=== TASK REQUIREMENTS ===
Down to the last line, print the material below verbatim.
━━━ RECORDED INFORMATION ━━━
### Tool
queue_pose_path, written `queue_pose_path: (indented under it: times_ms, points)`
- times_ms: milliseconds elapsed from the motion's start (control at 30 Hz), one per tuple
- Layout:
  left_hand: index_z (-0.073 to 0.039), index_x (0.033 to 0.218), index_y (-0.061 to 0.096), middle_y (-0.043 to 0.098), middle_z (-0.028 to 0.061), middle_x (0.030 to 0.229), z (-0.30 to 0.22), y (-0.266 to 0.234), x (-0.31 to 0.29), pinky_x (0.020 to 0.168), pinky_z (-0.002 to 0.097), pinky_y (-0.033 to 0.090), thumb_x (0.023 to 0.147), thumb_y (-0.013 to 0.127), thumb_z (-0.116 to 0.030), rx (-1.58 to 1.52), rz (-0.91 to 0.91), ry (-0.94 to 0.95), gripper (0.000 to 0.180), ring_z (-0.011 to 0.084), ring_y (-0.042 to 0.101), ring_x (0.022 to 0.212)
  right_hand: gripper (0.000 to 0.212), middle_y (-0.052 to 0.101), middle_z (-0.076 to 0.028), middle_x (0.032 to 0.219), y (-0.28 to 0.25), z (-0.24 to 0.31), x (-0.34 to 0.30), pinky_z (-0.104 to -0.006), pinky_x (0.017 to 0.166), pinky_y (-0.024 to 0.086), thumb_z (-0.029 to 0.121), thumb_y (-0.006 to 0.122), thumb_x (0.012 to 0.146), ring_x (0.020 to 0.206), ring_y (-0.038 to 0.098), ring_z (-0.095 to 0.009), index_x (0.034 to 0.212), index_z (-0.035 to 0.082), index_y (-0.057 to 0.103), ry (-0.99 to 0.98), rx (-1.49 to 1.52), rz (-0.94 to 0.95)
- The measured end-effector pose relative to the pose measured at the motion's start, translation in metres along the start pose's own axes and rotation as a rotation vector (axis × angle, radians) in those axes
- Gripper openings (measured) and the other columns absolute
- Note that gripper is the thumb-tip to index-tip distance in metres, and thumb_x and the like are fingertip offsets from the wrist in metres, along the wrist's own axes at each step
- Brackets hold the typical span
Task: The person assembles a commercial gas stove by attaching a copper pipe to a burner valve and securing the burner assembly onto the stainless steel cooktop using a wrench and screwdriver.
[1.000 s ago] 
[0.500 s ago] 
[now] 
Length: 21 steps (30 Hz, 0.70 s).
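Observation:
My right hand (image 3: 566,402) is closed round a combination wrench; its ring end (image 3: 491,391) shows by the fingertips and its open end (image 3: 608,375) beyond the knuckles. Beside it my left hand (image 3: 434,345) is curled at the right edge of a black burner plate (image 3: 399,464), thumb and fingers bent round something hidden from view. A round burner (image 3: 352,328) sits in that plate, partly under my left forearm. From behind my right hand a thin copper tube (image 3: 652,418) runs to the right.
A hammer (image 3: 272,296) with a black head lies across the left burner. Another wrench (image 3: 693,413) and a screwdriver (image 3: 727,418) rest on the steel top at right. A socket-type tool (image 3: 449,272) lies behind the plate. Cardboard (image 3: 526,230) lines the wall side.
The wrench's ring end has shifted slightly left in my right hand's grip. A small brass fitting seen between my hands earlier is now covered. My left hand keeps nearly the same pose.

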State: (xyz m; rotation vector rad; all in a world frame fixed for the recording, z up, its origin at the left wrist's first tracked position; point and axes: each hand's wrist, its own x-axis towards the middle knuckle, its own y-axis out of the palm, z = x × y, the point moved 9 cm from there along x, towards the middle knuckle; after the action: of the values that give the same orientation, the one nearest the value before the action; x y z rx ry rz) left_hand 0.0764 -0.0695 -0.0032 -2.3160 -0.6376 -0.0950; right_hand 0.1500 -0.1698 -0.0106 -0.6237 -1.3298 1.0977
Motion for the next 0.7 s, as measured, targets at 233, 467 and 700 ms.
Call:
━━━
=== TASK ANSWER ===
### Tool
queue_pose_path, written `queue_pose_path: (indented under it: times_ms, points)`
- times_ms: milliseconds elapsed from the motion's start (control at 30 Hz), one per tuple
- Layout:
  left_hand: index_z (-0.073 to 0.039), index_x (0.033 to 0.218), index_y (-0.061 to 0.096), middle_y (-0.043 to 0.098), middle_z (-0.028 to 0.061), middle_x (0.030 to 0.229), z (-0.30 to 0.22), y (-0.266 to 0.234), x (-0.31 to 0.29), pinky_x (0.020 to 0.168), pinky_z (-0.002 to 0.097), pinky_y (-0.033 to 0.090), thumb_x (0.023 to 0.147), thumb_y (-0.013 to 0.127), thumb_z (-0.116 to 0.030), rx (-1.58 to 1.52), rz (-0.91 to 0.91), ry (-0.94 to 0.95), gripper (0.000 to 0.180), ring_z (-0.011 to 0.084), ring_y (-0.042 to 0.101), ring_x (0.022 to 0.212)
  right_hand: gripper (0.000 to 0.212), middle_y (-0.052 to 0.101), middle_z (-0.076 to 0.028), middle_x (0.032 to 0.219), y (-0.28 to 0.25), z (-0.24 to 0.31), x (-0.34 to 0.30), pinky_z (-0.104 to -0.006), pinky_x (0.017 to 0.166), pinky_y (-0.024 to 0.086), thumb_z (-0.029 to 0.121), thumb_y (-0.006 to 0.122), thumb_x (0.012 to 0.146), ring_x (0.020 to 0.206), ring_y (-0.038 to 0.098), ring_z (-0.095 to 0.009), index_x (0.034 to 0.212), index_z (-0.035 to 0.082), index_y (-0.057 to 0.103), ry (-0.99 to 0.98), rx (-1.49 to 1.52), rz (-0.94 to 0.95)
- The measured end-effector pose relative to the pose measured at the motion's start, translation in metres along the start pose's own axes and rotation as a rotation vector (axis × angle, radians) in those axes
- Gripper openings (measured) and the other columns absolute
- Note that gripper is the thumb-tip to index-tip distance in metres, and thumb_x and the like are fingertip offsets from the wrist in metres, along the wrist's own axes at each step
- Brackets hold the typical span
Task: The person assembles a commercial gas stove by attaching a copper pipe to a burner valve and securing the burner assembly onto the stainless steel cooktop using a wrench and screwdriver.
[1.000 s ago] 
[0.500 s ago] 
[now] 
Length: 21 steps (30 Hz, 0.70 s).
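Observation:
My right hand (image 3: 566,402) is closed round a combination wrench; its ring end (image 3: 491,391) shows by the fingertips and its open end (image 3: 608,375) beyond the knuckles. Beside it my left hand (image 3: 434,345) is curled at the right edge of a black burner plate (image 3: 399,464), thumb and fingers bent round something hidden from view. A round burner (image 3: 352,328) sits in that plate, partly under my left forearm. From behind my right hand a thin copper tube (image 3: 652,418) runs to the right.
A hammer (image 3: 272,296) with a black head lies across the left burner. Another wrench (image 3: 693,413) and a screwdriver (image 3: 727,418) rest on the steel top at right. A socket-type tool (image 3: 449,272) lies behind the plate. Cardboard (image 3: 526,230) lines the wall side.
The wrench's ring end has shifted slightly left in my right hand's grip. A small brass fitting seen between my hands earlier is now covered. My left hand keeps nearly the same pose.
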
State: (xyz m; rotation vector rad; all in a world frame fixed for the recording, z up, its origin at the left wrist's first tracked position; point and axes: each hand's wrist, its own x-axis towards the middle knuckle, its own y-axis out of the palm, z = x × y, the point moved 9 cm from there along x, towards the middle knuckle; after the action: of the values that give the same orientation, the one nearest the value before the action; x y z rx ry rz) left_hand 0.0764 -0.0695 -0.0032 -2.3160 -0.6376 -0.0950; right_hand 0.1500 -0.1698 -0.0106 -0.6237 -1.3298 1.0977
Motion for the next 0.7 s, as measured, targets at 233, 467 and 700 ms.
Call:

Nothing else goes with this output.